Gazeteci Murat Ehil, Trump’ın açıklamadığı Cemal Kaşıkçı cinayeti raporunun Biden idaresi tarafından açıklanmasının akabinde oluşan yansıları tahlil etti. YetkinReport’taki ‘ABD Kaşıkçı raporunu açıkladı, basın sordu: prens nerede?’ başlıklı yazının bir kısmı şöyle:
ABD Lideri Joe Biden, halefi Donald Trump’ın hasıraltı ettiği Cemal Kaşıkçı (İngilizce kaynaklarda Jamal Khashoggi) cinayeti raporunu açıkladı. Böylelikle 2 Ekim 2018’de Suudi Arabistan’ın İstanbul Başkonsolosluğunda işlenen cinayetin Suudi Arabistan’ın Veliaht Prensi Muhammed Bin Salman’ın onayıyla işlendiği ABD idaresince de resmen kabul edilmiş oldu.

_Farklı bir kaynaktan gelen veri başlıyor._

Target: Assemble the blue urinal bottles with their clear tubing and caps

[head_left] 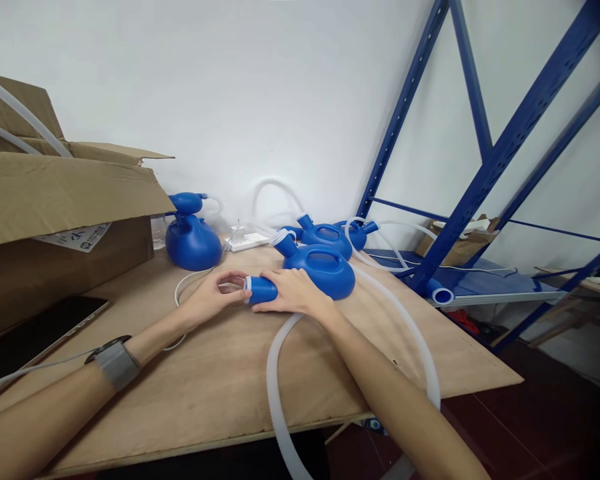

Buraya kadar hoş; Türkiye’nin baştan itibaren söyledikleri bir kere daha doğrulanmış oldu. Lakin sorun bundan sonra başladı. ABD basını, başta tesirli New York Times olmak üzere Biden ve Dışişleri Bakanı Antony Blinken’ı yaylım ateşine aldı. New York Times yazı konseyi, Biden’ı “katil diktatörü” yaptırım listesine almamakla suçladı. Biden’in iki sayfalık istihbarat raporunun yayınlanmasından evvel Muhammed Bin Salman’ı aradığının ortaya çıkmasıyla ortalık daha da karıştı. Beyaz Saray’dan yapılan açıklamada Biden’ın Suudi prense ABD’nin insan hakları ve demokrasiye verdiği değeri anlattığı söylendi. Basınsa bunu diğer türlü yorumladı. Dünyanın en karanlık diktatörlüklerinden olan Suudi Arabistan’ı ffilen yöneten Prens, milyarlık silah muahedeleri nedeniyle kollanıyor muydu?